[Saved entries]

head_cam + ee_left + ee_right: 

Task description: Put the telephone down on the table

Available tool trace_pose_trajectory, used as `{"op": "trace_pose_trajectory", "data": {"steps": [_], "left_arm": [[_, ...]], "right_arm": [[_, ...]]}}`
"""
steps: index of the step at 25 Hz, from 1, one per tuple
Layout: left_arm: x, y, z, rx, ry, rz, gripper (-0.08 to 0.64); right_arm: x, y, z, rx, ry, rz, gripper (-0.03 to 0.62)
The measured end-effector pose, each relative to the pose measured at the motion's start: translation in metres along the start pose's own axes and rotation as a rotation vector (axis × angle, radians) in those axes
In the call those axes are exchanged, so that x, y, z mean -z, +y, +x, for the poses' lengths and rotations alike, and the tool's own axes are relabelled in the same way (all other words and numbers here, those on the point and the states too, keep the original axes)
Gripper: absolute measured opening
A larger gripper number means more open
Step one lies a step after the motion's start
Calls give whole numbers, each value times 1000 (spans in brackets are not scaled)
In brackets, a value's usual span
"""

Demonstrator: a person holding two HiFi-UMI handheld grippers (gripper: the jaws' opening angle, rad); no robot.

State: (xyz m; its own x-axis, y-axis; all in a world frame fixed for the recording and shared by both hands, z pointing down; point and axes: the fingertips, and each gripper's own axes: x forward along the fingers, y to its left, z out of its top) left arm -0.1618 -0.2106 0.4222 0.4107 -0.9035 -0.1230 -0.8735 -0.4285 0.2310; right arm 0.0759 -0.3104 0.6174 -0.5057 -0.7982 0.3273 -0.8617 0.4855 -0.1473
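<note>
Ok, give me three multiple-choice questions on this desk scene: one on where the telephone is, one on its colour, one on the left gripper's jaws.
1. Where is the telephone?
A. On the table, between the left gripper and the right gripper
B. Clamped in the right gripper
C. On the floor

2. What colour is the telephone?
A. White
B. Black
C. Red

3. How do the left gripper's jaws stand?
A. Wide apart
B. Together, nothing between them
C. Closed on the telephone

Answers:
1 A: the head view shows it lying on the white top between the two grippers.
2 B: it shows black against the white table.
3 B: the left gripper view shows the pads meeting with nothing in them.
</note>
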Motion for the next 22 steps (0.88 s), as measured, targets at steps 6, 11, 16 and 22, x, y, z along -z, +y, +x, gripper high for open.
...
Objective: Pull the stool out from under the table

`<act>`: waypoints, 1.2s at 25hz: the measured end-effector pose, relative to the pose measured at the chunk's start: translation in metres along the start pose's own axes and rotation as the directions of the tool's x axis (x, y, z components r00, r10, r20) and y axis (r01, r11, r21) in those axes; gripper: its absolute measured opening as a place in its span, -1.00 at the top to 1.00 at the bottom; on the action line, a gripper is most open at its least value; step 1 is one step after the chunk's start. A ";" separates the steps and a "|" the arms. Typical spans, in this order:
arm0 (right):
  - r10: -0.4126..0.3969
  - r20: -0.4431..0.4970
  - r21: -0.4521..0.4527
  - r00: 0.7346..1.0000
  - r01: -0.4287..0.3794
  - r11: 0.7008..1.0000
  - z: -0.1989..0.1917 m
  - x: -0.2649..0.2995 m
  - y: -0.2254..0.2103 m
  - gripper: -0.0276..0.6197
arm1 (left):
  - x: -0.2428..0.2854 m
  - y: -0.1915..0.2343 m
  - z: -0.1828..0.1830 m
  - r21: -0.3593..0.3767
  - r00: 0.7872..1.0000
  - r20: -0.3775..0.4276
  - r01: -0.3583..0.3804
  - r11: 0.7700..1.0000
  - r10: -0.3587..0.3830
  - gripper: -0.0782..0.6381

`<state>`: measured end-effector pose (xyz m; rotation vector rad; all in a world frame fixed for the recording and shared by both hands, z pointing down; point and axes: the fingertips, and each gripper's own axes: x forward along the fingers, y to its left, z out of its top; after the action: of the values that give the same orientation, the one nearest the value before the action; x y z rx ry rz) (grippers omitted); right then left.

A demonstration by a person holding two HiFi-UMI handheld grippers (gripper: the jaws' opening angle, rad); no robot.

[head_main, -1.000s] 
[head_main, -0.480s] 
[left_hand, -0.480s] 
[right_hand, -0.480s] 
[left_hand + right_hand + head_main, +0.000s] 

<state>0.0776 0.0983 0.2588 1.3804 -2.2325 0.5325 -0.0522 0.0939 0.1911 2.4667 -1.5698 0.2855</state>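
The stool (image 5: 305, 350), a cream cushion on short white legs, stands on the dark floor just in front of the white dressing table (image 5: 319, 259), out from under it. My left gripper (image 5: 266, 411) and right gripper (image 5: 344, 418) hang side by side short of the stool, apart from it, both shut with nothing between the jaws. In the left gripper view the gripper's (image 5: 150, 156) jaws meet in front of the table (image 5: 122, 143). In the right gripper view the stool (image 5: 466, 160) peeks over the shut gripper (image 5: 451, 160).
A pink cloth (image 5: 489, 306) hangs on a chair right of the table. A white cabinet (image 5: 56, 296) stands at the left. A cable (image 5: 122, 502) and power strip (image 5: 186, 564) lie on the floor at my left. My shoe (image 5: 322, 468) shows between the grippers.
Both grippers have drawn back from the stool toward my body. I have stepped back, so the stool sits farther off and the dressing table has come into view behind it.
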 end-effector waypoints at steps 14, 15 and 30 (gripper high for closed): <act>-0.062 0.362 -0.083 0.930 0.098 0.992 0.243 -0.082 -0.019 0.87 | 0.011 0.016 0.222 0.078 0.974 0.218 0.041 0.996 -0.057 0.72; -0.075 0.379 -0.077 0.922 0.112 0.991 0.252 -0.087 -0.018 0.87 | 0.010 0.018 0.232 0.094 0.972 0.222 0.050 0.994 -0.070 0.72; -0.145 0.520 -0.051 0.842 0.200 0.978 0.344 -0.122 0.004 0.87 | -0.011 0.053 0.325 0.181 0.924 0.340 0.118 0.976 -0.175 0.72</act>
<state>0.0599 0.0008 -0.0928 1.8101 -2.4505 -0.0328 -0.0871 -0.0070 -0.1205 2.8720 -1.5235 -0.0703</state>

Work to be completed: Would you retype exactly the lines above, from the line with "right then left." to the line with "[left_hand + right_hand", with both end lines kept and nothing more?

Result of this exercise:
`<state>`: measured end-effector pose (xyz m; rotation vector rad; all in a world frame fixed for the recording and shared by both hands, z pointing down; point and axes: the fingertips, and each gripper's own axes: x forward along the fingers, y to its left, z out of its top; after the action: of the values that give the same orientation, the one nearest the value before the action; x y z rx ry rz) (grippers omitted); right then left.

A demonstration by a person holding two HiFi-UMI handheld grippers (gripper: the jaws' opening angle, rad); no robot.

[head_main, -1.000s] 
[head_main, -0.480s] 
[left_hand, -0.480s] 
[right_hand, -0.480s] 
[left_hand + right_hand + head_main, +0.000s] 

With this, the answer is finished.